Developing New Algorithms to Analyze Large Data Sets
Mathematicians are developing new algorithms to make the analysis of large data sets feasible. Mathematics Professor Alexander Cloninger developed an algorithm to map the detection of blood diseases.
Among the multiple data-driven or data science projects ongoing in the Division of Physical Sciences are those that enable the extraction of relevant information from large data sets in research conducted in the natural sciences, engineering, health and social sciences.
Researchers in the division are developing novel statistical tests and models to deal with high dimensional data. They also create new algorithms to make the analysis of large data sets feasible.

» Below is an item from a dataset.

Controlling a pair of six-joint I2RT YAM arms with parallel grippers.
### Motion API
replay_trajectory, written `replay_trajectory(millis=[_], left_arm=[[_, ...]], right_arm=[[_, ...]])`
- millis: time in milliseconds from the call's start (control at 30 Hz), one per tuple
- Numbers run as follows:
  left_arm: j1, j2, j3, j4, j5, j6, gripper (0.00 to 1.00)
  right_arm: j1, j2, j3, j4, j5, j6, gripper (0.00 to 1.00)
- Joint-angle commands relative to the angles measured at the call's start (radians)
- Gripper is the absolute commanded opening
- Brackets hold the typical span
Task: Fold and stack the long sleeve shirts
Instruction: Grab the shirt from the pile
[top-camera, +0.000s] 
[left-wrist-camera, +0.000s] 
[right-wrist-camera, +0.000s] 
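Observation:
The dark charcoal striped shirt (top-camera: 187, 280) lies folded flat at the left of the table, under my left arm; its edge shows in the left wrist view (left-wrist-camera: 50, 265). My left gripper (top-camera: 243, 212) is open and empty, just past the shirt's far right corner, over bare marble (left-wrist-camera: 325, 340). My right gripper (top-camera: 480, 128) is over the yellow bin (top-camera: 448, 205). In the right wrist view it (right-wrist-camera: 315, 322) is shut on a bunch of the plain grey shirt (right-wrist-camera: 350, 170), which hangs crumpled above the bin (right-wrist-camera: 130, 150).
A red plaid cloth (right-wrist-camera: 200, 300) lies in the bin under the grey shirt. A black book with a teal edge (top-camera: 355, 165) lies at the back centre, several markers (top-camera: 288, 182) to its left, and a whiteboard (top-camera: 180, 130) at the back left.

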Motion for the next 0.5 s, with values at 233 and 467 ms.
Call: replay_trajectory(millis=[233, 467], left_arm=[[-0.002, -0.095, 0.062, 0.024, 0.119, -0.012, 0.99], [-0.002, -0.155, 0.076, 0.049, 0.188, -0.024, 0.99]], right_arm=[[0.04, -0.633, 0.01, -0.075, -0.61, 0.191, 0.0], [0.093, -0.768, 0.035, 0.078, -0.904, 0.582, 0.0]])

One example of a data science project underway in the division involves the Department of Mathematics’ Alexander Cloninger, who developed multi-dimensional two sample testing for detection of blood diseases. His novel anisotropic maximum mean discrepancy test for comparing two high-dimensional point clouds takes into account the local dimensionality of data, as well as local behavior.
The test has stronger statistical power, compared to current methods, with application to detecting Acute Myeloid Leukemia from flow cytometry analysis—the examination of patients’ cells that creates multi-dimensional clouds of thousands of cells based on chemical and physical characteristics.
The two-sample test defines distance between any two individuals studied, and the distance is used to form an unsupervised network between all people in the study. The result is a clustering that isolates patients with AML to a high degree of precision. This method offers other favorable features and applications, including relevance to the analysis of diffusion MRI.